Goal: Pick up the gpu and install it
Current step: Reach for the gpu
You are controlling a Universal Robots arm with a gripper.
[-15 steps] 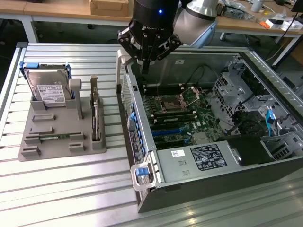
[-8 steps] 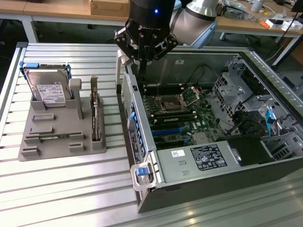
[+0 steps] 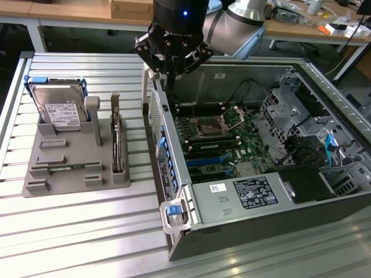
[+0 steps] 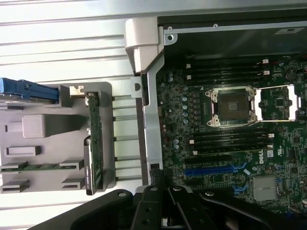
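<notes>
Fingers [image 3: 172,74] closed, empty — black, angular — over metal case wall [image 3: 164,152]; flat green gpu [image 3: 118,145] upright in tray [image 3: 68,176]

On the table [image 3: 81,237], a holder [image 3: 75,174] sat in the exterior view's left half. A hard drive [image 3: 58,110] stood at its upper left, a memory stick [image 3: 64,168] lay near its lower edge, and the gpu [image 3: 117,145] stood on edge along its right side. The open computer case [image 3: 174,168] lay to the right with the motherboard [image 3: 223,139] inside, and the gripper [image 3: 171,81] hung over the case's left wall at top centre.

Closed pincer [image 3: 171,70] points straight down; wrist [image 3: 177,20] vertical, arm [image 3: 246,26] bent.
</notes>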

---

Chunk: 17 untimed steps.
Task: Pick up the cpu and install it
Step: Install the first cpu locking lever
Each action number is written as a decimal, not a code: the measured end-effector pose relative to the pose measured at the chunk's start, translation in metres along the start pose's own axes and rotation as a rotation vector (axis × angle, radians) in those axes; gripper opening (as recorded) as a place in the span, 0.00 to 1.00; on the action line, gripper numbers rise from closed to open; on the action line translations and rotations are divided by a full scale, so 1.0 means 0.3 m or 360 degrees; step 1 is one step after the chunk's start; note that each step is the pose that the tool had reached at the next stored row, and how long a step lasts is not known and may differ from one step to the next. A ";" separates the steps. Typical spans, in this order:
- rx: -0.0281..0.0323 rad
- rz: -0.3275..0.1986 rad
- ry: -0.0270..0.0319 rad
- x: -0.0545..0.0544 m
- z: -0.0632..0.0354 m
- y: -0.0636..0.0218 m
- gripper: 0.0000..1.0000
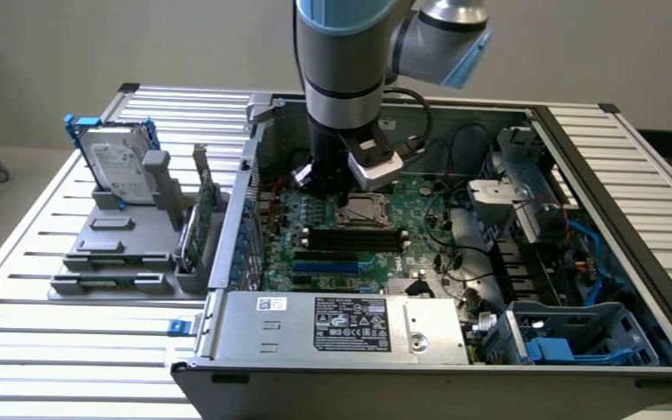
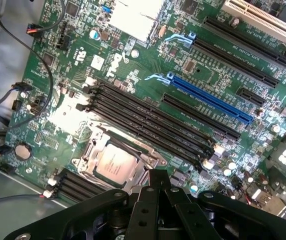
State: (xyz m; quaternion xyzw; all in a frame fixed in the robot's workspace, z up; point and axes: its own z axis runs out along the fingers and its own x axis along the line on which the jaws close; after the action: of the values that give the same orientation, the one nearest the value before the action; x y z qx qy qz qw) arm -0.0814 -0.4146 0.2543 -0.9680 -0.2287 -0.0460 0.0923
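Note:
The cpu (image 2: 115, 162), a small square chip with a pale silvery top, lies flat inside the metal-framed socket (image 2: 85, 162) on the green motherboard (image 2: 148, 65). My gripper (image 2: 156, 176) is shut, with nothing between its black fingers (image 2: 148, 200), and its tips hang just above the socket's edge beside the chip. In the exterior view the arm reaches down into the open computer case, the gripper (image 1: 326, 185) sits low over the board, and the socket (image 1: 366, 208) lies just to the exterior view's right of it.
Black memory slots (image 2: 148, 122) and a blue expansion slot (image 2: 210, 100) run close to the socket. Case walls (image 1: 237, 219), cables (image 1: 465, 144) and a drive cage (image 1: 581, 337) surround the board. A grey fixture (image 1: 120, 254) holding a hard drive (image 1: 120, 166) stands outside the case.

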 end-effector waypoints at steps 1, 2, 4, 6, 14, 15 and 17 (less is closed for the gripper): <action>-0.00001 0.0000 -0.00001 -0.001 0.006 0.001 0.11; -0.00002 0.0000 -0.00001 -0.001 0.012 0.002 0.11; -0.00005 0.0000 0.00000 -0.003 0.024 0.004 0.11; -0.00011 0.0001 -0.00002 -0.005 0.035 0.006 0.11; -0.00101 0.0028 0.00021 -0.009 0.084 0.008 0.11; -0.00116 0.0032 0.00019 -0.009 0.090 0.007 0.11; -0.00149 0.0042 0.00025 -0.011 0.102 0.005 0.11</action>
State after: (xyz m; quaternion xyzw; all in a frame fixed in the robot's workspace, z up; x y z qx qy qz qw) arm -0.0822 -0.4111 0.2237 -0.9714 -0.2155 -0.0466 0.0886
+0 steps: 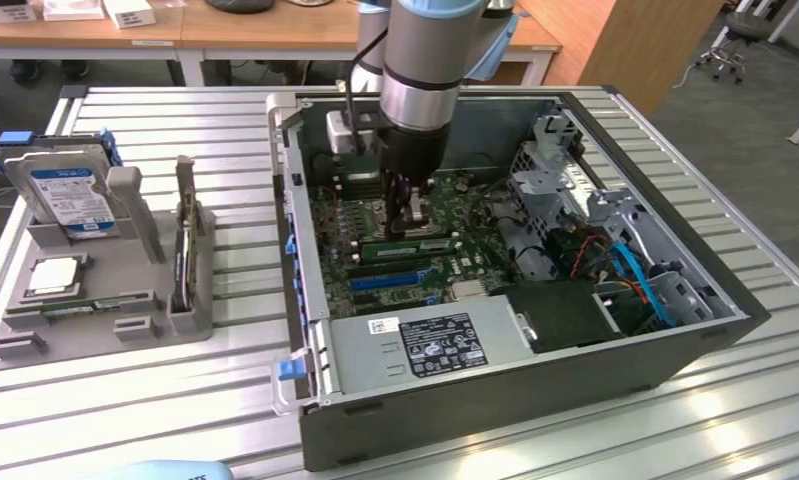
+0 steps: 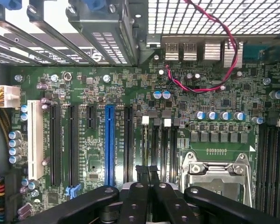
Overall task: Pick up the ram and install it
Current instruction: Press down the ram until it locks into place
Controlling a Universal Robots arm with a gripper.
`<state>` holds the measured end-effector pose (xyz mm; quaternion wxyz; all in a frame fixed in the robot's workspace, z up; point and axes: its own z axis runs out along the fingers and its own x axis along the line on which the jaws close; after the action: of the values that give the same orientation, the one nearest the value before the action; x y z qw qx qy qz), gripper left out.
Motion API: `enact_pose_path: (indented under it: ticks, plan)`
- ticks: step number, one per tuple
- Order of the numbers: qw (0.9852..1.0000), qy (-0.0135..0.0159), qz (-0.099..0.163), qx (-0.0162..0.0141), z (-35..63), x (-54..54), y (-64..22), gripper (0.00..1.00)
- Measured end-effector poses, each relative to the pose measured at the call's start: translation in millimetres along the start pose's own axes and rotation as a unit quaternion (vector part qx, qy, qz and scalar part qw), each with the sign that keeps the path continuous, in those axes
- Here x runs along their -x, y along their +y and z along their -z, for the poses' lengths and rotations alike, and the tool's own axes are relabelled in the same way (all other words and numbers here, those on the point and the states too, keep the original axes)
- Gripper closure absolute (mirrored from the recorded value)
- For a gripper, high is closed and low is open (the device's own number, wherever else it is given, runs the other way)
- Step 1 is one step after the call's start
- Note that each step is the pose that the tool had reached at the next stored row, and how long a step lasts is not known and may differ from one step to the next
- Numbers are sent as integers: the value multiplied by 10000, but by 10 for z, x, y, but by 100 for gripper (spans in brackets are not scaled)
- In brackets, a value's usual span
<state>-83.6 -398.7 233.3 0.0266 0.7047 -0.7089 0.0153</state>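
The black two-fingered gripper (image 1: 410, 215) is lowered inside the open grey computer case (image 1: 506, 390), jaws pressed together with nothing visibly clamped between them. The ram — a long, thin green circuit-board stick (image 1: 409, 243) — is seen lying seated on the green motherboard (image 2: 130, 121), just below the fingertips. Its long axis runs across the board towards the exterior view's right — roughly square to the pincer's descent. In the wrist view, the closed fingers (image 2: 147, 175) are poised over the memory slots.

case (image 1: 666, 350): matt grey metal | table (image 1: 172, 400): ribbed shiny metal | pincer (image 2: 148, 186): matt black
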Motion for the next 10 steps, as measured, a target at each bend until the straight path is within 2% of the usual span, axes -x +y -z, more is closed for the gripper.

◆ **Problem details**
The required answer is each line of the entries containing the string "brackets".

◆ **Answer area**
- Numbers are sent as integers: the value multiplied by 10000, but by 10 for z, x, y, but by 100 for gripper (spans in brackets are not scaled)
- In brackets, a value's usual span

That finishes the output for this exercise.